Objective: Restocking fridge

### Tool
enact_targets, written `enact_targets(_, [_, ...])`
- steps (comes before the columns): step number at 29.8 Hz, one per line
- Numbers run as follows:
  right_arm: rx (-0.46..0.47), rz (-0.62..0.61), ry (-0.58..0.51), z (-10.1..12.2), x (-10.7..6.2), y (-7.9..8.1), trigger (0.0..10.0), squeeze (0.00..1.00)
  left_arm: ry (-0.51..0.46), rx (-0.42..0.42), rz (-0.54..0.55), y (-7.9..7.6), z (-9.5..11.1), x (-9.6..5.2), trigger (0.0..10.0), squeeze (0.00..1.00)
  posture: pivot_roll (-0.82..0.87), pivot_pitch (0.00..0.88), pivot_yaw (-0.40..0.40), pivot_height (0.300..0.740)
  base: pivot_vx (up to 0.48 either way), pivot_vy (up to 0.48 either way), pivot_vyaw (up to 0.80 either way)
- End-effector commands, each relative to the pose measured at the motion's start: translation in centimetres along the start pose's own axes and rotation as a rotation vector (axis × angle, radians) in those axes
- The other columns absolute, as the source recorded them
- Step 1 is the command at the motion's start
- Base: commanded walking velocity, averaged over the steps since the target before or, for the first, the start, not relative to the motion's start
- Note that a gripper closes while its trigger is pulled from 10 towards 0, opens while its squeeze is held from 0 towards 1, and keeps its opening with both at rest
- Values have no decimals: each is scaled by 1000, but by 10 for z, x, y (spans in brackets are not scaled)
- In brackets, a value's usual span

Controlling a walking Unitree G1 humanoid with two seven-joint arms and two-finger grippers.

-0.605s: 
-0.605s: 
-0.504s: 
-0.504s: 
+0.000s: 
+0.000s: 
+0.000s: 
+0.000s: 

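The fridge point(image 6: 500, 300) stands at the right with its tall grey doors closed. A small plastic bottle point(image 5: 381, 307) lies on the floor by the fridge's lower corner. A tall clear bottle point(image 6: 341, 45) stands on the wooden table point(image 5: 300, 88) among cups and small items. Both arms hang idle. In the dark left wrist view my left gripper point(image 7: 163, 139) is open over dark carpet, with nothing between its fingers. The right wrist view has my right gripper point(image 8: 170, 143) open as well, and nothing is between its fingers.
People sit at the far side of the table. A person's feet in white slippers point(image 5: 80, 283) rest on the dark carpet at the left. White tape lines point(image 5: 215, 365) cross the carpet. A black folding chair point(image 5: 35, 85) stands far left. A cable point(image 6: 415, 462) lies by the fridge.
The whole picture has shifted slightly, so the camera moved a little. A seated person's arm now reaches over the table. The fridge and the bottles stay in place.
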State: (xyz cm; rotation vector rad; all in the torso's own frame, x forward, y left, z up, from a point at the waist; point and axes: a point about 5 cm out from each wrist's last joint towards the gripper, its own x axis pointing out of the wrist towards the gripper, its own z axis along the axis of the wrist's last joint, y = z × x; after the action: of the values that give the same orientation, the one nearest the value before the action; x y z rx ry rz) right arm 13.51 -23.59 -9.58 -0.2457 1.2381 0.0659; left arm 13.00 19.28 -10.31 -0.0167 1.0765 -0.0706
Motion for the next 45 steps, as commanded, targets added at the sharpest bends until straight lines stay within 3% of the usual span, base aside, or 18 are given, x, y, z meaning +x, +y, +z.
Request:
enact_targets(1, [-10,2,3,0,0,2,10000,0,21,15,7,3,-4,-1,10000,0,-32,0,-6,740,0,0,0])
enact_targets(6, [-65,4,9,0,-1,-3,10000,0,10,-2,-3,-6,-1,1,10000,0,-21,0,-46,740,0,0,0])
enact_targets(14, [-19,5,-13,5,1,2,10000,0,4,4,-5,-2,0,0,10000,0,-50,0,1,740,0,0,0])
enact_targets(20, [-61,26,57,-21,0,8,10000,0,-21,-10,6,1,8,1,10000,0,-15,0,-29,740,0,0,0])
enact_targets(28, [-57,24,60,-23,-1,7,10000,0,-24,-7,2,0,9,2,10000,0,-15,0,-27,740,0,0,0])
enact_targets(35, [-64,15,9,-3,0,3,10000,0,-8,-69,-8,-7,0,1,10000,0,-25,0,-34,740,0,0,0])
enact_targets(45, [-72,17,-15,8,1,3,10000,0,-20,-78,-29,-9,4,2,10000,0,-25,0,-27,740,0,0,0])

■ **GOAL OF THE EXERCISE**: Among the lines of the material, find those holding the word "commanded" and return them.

■ **RESPONSE TO THIS EXERCISE**:
- Base: commanded walking velocity, averaged over the steps since the target before or, for the first, the start, not relative to the motion's start
Motion for the next 45 steps, as commanded, targets added at the sharpest bends until straight lines stay within 3% of the usual span, base aside, or 18 are given, x, y, z meaning +x, +y, +z.

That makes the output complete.